ACTION ITEM –
Track down each line below containing the string "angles" and copy it.

MATERIAL SHOWN –
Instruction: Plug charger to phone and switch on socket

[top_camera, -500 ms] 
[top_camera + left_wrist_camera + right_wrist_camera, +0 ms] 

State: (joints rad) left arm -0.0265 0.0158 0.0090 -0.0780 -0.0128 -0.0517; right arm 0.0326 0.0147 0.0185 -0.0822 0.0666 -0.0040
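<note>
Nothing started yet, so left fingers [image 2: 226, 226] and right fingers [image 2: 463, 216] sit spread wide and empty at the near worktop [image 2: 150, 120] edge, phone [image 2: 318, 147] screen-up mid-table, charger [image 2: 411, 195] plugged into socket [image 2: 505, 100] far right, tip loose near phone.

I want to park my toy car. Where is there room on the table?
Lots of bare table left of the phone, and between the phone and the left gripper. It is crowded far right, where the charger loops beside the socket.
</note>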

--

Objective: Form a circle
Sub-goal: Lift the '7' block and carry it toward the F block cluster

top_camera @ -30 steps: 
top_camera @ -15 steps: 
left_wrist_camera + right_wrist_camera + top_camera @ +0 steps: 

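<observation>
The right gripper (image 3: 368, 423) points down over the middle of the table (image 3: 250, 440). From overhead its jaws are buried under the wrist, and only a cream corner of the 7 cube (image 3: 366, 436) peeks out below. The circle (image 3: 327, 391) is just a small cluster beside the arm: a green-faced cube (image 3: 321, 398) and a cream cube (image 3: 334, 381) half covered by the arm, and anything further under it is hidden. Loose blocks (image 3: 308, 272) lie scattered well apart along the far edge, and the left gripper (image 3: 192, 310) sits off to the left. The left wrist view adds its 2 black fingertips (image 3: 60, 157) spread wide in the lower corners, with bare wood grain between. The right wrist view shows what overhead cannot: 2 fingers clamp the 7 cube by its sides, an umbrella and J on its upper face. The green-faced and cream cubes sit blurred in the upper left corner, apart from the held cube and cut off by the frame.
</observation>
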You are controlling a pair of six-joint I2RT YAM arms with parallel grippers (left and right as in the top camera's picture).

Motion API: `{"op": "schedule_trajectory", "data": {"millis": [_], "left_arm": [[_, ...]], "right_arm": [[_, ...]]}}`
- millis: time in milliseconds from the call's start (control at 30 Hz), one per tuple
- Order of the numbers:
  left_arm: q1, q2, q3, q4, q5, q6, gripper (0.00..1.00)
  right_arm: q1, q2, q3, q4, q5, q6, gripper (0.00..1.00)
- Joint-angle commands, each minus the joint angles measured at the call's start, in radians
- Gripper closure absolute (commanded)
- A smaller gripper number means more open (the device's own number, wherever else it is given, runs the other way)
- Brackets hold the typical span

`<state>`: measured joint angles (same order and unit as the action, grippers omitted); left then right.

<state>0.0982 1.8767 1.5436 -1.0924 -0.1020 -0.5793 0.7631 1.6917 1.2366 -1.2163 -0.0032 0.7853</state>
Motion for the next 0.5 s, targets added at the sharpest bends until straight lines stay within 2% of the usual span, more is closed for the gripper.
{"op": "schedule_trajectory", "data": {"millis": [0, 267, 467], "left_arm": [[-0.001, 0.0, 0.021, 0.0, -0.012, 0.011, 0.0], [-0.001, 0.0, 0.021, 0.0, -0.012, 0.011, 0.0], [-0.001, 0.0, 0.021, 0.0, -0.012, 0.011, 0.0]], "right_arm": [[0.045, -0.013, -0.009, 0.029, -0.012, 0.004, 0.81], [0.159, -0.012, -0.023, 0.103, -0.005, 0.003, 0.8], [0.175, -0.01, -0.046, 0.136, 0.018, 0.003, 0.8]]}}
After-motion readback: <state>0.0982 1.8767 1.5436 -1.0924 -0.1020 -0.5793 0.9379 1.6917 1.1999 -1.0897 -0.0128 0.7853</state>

SOLUTION BELOW –
- Joint-angle commands, each minus the joint angles measured at the call's start, in radians
`<state>`: measured joint angles (same order and unit as the action, grippers omitted); left then right.

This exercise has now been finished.